> **What you need to do**
From the line below that contains "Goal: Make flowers" to the line that contains "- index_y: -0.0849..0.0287", repeat every line exactly, both ends included, and nothing else.
(Data to process Opens)
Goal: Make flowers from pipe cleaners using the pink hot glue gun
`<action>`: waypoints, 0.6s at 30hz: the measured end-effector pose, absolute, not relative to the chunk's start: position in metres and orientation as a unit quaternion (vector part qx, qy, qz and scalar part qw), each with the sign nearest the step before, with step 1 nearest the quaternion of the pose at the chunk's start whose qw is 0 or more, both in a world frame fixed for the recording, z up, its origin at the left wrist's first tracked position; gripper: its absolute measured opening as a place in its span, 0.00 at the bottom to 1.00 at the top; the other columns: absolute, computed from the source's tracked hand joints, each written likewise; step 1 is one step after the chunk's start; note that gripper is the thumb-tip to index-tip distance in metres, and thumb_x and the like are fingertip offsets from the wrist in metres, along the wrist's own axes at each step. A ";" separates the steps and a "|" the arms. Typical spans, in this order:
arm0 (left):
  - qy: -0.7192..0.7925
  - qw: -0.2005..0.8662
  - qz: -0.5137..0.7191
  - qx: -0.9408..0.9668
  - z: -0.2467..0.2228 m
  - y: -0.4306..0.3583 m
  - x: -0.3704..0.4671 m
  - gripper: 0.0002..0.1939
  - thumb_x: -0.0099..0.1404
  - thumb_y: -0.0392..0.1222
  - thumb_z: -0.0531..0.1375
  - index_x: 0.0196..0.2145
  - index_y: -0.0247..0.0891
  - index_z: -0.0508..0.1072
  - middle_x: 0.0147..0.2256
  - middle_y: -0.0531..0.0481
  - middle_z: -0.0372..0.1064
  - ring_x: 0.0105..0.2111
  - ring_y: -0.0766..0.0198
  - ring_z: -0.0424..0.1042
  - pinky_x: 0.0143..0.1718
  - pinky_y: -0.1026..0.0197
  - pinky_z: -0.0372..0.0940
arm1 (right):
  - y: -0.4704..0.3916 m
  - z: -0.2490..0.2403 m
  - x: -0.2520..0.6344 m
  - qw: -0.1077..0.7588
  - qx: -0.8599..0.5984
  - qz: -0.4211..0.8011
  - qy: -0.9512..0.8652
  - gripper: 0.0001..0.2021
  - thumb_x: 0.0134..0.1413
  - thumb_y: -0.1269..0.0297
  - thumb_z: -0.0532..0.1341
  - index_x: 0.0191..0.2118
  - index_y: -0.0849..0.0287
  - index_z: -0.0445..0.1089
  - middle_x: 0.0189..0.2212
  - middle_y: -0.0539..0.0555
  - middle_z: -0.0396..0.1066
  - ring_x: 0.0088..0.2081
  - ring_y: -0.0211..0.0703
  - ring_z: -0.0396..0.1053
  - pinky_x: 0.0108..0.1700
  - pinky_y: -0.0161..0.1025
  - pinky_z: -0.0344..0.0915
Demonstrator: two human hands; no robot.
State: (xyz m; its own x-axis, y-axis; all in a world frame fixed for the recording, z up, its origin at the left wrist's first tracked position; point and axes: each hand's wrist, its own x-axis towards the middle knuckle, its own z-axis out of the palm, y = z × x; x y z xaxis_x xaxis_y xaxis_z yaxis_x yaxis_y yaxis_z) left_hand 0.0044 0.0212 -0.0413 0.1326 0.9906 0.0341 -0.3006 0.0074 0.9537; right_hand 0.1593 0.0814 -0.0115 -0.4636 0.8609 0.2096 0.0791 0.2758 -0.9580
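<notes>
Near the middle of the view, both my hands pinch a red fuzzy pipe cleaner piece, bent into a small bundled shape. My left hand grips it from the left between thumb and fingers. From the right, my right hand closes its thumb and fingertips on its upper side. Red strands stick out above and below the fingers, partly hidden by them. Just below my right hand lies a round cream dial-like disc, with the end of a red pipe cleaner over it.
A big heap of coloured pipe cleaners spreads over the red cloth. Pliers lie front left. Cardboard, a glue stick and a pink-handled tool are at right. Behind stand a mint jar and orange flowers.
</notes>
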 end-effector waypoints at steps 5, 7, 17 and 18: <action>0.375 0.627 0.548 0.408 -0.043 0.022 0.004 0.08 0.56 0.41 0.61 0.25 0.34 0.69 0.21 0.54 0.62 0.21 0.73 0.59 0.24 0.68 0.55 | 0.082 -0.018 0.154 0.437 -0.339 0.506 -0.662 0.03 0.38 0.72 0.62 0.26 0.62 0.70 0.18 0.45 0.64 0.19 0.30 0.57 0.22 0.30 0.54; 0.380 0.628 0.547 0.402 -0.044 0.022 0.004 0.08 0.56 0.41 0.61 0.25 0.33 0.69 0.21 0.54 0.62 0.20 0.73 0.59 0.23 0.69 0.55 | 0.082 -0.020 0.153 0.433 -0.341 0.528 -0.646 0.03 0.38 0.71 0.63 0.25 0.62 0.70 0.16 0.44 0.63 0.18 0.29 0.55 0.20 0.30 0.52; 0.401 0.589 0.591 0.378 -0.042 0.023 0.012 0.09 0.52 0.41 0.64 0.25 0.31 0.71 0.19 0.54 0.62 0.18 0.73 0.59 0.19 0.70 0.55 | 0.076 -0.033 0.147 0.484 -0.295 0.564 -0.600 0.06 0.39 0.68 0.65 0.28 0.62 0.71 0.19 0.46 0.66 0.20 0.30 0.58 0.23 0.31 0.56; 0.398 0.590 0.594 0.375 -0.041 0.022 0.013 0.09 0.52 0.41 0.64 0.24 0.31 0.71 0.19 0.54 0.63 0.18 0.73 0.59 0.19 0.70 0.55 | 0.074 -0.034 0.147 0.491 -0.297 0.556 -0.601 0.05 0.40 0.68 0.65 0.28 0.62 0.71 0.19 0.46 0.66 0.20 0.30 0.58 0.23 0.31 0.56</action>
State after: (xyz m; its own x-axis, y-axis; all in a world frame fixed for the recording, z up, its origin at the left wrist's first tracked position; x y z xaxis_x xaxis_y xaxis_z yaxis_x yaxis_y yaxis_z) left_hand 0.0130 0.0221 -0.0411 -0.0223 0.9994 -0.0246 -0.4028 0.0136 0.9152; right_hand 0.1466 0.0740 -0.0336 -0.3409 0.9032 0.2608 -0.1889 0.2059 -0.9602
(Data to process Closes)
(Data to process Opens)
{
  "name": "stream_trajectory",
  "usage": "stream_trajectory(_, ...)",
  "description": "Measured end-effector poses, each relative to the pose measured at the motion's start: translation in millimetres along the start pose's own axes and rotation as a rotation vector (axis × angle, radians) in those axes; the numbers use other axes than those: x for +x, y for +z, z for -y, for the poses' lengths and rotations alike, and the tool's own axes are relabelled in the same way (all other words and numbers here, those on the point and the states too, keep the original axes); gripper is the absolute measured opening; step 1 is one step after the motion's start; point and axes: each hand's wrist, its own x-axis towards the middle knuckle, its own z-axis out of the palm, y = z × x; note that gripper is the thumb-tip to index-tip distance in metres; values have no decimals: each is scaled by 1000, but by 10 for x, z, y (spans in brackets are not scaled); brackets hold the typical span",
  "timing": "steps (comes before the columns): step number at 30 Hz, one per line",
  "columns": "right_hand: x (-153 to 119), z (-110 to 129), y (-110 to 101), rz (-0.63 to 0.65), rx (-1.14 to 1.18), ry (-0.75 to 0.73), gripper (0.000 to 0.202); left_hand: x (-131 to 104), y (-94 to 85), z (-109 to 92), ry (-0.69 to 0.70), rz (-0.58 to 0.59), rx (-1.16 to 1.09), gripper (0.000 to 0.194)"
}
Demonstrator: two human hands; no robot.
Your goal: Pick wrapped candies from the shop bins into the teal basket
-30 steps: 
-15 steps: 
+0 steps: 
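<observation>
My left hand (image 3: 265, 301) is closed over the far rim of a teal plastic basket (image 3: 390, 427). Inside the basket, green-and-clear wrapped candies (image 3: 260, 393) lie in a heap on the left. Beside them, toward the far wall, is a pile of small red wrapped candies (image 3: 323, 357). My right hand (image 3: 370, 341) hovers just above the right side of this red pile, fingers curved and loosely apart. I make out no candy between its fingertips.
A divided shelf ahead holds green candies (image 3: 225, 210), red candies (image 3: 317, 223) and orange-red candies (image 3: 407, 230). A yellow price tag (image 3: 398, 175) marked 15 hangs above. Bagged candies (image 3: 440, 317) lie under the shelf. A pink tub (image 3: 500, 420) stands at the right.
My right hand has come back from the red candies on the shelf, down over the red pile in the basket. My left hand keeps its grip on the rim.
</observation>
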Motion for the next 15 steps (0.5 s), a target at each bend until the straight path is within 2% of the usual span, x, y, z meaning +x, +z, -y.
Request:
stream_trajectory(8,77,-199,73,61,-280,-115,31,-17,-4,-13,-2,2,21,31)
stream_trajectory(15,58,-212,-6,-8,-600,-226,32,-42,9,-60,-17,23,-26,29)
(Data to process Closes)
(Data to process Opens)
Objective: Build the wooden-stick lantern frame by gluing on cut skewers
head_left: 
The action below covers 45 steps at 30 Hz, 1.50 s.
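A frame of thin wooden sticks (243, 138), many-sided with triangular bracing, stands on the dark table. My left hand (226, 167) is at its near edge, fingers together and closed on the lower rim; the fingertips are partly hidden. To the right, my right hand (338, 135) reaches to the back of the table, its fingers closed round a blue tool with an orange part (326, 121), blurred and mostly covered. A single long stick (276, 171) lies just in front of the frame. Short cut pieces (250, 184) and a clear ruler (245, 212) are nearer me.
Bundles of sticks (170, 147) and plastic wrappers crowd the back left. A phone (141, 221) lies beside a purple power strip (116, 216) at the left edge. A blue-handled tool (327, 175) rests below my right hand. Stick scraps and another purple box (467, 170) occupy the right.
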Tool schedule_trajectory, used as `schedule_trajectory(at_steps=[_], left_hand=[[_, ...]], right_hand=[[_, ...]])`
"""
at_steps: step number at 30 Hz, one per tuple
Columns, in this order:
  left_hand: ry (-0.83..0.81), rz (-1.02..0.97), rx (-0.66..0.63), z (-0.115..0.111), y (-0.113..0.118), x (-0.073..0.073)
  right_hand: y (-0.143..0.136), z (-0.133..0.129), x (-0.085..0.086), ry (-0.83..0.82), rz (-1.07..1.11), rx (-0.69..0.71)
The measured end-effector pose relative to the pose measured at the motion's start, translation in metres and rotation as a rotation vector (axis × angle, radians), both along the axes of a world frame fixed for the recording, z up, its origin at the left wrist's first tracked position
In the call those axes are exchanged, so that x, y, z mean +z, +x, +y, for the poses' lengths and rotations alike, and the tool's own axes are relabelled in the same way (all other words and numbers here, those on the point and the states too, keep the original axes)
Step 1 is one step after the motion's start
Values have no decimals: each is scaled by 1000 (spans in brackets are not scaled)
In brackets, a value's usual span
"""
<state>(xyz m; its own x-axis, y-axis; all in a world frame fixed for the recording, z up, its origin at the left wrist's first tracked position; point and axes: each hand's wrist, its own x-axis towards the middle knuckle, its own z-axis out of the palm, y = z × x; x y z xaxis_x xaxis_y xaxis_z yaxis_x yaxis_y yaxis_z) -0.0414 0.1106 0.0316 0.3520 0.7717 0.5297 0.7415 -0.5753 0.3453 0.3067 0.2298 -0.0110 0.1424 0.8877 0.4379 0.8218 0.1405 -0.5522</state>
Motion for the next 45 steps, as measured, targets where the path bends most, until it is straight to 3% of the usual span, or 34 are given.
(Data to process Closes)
> **Answer to this exercise**
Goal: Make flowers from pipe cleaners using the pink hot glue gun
`<action>`: waypoints, 0.6s at 30hz: the measured end-effector pose, absolute, not relative to the chunk's start: position in metres and orientation as a unit quaternion (vector part qx, qy, qz and scalar part qw), each with the sign nearest the step before, with step 1 nearest the quaternion of the pose at the chunk's start whose qw is 0 or more, both in a world frame fixed for the recording, z up, its origin at the left wrist's first tracked position; gripper: its absolute measured opening as a place in its span, 0.00 at the bottom to 1.00 at the top; the other columns: absolute, computed from the source's tracked hand joints, each written likewise; step 1 is one step after the chunk's start; note that gripper is the thumb-tip to index-tip distance in metres, and thumb_x and the like are fingertip offsets from the wrist in metres, along the wrist's own axes at each step. A ";" separates the steps and a "|" the arms. Typical spans, in this order:
arm0 (left):
  - qy: -0.7192..0.7925
  - qw: -0.2005..0.8662
  - qz: -0.5137..0.7191
  - qx: -0.9408..0.9668
  - z: -0.2467..0.2228 m
  - y: -0.4306..0.3583 m
  - x: -0.3704..0.4671 m
  - gripper: 0.0002..0.1939
  - thumb_x: -0.0099..0.1404
  - thumb_y: -0.0392..0.1222
  - thumb_z: -0.0531..0.1375
  - index_x: 0.0196..0.2145
  - index_y: -0.0247..0.0891
  - index_z: -0.0508..0.1072
  - middle_x: 0.0147..0.2256
  - middle_y: -0.0531..0.0481
  - middle_z: -0.0372..0.1064
  - ring_x: 0.0105..0.2111
  - ring_y: -0.0766..0.0198
  - ring_z: -0.0424..0.1042
  - pinky_x: 0.0143..0.1718
  - pinky_y: -0.1026..0.0197
  - pinky_z: -0.0372..0.0940
arm1 (right):
  - y: -0.4704..0.3916 m
  - z: -0.2490..0.2403 m
  - x: -0.2520..0.6344 m
  - qw: -0.1077..0.7588
  - qx: -0.8599..0.5984
  - qz: -0.4211..0.8011
  - qy: -0.9512..0.8652
  - gripper: 0.0001..0.2021
  - thumb_x: 0.0134..0.1413
  - thumb_y: -0.1269..0.0297
  - thumb_z: -0.0532..0.1341
  - index_x: 0.0191..0.2118
  - index_y: -0.0849..0.0287

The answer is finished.